## ASSIGNED TASK
Return all lines of the listing below that carry the word "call".

## THE DATA
☆ ☆ ☆

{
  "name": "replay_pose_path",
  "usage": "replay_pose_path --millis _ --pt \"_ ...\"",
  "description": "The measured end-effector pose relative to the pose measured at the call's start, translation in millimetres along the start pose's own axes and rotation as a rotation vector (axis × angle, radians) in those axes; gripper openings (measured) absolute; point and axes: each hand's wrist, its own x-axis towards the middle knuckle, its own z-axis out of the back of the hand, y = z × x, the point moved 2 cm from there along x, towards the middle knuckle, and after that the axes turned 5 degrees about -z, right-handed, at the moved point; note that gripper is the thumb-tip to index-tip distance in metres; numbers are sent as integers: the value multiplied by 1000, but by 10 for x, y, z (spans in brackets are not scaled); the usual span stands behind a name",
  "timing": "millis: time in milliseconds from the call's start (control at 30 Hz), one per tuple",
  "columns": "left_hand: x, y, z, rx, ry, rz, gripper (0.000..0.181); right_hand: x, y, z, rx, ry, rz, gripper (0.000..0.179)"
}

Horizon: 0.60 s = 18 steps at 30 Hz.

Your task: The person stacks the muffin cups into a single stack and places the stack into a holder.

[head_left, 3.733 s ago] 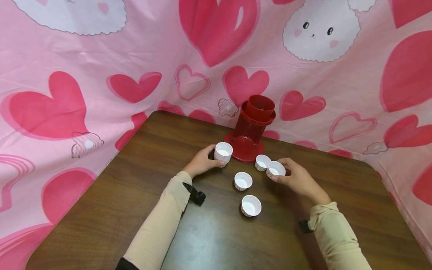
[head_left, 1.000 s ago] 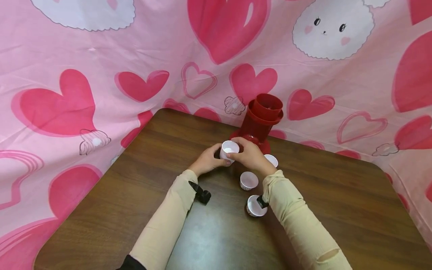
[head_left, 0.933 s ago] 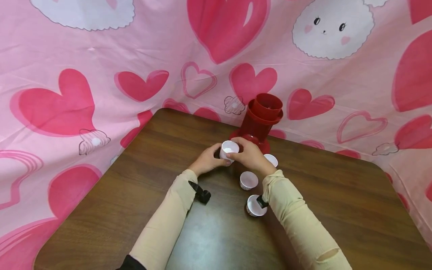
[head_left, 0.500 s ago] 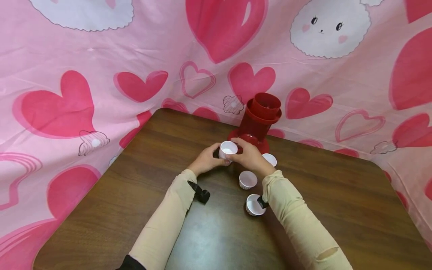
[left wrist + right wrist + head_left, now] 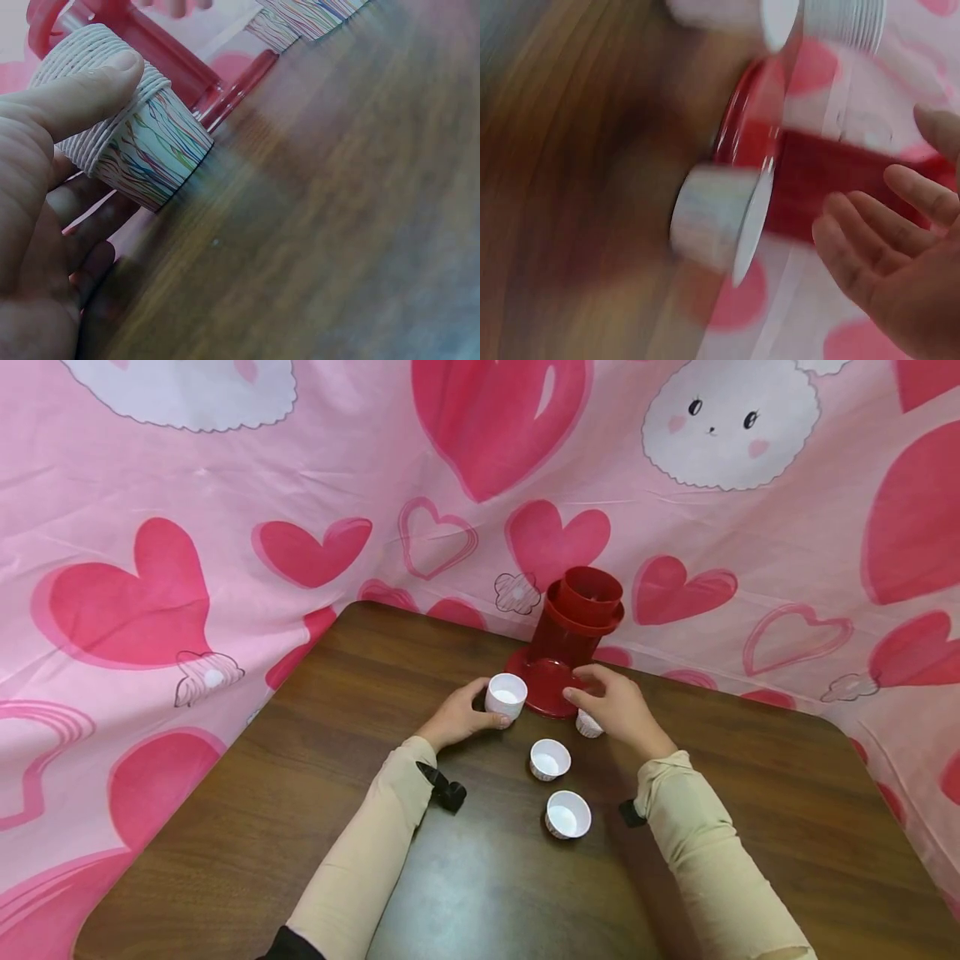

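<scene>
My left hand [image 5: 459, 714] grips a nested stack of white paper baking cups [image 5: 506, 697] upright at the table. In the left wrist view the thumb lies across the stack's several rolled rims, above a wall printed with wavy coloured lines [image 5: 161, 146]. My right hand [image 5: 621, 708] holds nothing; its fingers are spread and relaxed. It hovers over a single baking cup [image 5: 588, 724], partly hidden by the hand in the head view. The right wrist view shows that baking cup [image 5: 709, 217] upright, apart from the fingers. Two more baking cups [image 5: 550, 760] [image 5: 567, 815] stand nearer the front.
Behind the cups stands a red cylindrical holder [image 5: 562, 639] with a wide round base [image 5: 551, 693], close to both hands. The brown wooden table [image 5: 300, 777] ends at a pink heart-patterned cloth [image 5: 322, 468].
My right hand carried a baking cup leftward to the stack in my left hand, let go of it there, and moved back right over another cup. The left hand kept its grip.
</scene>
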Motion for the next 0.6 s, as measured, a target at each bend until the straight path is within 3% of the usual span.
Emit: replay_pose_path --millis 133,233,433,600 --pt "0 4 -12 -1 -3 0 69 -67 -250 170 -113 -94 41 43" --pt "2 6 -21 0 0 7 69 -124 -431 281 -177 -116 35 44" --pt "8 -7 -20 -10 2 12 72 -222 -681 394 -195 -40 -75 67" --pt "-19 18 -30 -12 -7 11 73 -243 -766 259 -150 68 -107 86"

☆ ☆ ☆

## RESPONSE AREA
  "description": "The measured end-effector pose relative to the pose measured at the call's start, translation in millimetres along the start pose's own axes and rotation as a rotation vector (axis × angle, radians) in those axes; gripper openings (measured) absolute; point and axes: each hand's wrist, its own x-axis towards the middle knuckle, its own z-axis out of the back of the hand, y = z × x, the point moved 2 cm from there along x, towards the middle knuckle, and after that the axes turned 5 degrees about -z, right-handed, at the moved point; note that gripper is the thumb-tip to index-tip distance in metres; numbers are sent as integers: the value multiplied by 1000, but by 10 for x, y, z (spans in brackets are not scaled); the usual span stands behind a name",
  "timing": "millis: time in milliseconds from the call's start (control at 30 Hz), one per tuple",

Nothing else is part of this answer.